Mi., 20.01.2016

Ehrenamtliche Flüchtlingsarbeit Das Helfen wird vorbereitet

Nach wie vor kommen Tag für Tag viele Flüchtlinge in der Bundesrepublik an.

Nach wie vor kommen Tag für Tag viele Flüchtlinge in der Bundesrepublik an. Foto: dpa

Lengerich - 

Etwa 60 Bürger sind am Montagabend in die Stadtverwaltung gekommen. Sie wollen sich in die ehrenamtliche Flüchtlingsarbeit einbringen. Dafür soll in nächster Zeit ein Konzept erarbeitet werden.

Von Paul Meyer zu Brickwedde

Resonanz gut, Stimmung gut. Bärbel Rehder zeigt sich zufrieden mit der Informationsveranstaltung für Bürger, die sich ehrenamtlich in die Flüchtlingsarbeit einbringen wollen. Am Montagabend wurde in der Stadtverwaltung über das Thema gesprochen. Rund 60 Interessierte waren dabei.

Zu denen, die Neuland betreten und sich nun um die Menschen kümmern, die nach Deutschland kommen, gehört auch Rehder selbst. Jahrelang war sie für den Jugendtreff in Hohne verantwortlich. Mit Wirkung zum 11. Januar hat sie ihren Arbeitsplatz gewechselt, ist seit diesem Tag für die Flüchtlingsarbeit der Stadt verantwortlich.
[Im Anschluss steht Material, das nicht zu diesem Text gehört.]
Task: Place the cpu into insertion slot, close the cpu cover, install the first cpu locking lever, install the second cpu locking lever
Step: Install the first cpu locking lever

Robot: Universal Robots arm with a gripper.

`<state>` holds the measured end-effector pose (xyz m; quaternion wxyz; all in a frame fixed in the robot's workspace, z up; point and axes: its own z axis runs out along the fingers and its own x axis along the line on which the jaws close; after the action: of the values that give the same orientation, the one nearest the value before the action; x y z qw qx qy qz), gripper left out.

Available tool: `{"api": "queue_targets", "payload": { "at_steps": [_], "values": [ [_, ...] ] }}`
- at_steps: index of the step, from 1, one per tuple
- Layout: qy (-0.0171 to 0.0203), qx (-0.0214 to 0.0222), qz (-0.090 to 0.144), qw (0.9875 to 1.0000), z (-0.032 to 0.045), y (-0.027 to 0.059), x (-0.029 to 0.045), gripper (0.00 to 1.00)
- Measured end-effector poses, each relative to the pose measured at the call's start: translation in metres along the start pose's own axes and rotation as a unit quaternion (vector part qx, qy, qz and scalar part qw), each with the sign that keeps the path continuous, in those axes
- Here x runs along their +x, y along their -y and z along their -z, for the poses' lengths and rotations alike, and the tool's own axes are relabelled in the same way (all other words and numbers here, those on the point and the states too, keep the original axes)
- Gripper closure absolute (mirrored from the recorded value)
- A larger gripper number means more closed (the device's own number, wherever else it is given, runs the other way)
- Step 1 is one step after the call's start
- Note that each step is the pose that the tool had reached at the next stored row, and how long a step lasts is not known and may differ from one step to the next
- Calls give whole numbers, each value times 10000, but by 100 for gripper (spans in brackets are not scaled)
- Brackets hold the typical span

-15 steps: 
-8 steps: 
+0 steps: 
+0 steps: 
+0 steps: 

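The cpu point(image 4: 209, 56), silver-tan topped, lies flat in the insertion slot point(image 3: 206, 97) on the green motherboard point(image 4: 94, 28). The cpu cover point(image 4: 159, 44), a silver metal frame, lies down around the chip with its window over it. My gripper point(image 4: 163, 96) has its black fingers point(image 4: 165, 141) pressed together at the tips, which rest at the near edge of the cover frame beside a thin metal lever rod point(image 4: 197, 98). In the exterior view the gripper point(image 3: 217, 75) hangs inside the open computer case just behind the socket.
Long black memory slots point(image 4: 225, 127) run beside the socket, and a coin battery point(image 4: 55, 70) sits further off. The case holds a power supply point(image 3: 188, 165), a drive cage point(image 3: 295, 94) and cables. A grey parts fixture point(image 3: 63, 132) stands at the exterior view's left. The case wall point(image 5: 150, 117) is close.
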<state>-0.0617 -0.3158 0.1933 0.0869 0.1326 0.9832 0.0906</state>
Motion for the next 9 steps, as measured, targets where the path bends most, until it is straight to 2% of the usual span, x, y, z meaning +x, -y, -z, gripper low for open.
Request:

Zunächst einmal gehe es vor allem ums Koordinieren und Organisieren, meint die Lengericherin. Das sagt sie zum einen mit Blick auf die freiwilligen Helfer, deren Engagement geplant und in richtige Bahnen gelenkt werden muss. Das sagt sie aber auch, weil jetzt noch die Zeit zum Koordinieren und Organisieren ist.

Die Flüchtlinge, für die die Stadt derzeit verantwortlich ist, werden vor allem vom Verein Flüchtlingshilfe betreut. Dafür reichen dessen Kapazitäten noch, erklärt Rehder. Da aber in den kommenden Wochen und Monaten damit gerechnet wird, dass viele weitere Flüchtlinge nach Lengerich kommen, gelte es jetzt die Strukturen aufzubauen, die dann benötigt würden.

Ergebnisse gab es Rehders Worten zufolge einige am Montag: So wird eine Kartei angelegt, in der die Kontaktdaten der Helfer, deren Fähigkeiten und Interessen aufgelistet sind. Vorgesehen sei zudem der Aufbau verschiedener Gruppen. Aufgaben-Schwerpunkte dürften zum Beispiel Sprachunterricht, Fahrdienste, Handwerkliches oder auch Hausaufgabenbetreuung sein. Da jedoch noch vieles im Vagen sei, könne sie noch nicht sagen, wie schnell all das konkret werde, betont Rehder. Die Motivation sei indes zweifellos groß unter den Ehrenamtlichen. „Die wollen loslegen.“

Gerade nach den Ereignissen von Köln zeige die große Zahl der Mitwirkenden und deren Einsatz, „dass doch sehr viele zu differenzieren wissen“, glaubt die Flüchtlingsarbeiterin. Sie wünscht sich, dass sich die Bürger bald auch auf der Internetseite der Stadtverwaltung unter einem gesonderten Unterpunkt regelmäßig über die Flüchtlings-Situation in Lengerich informieren können.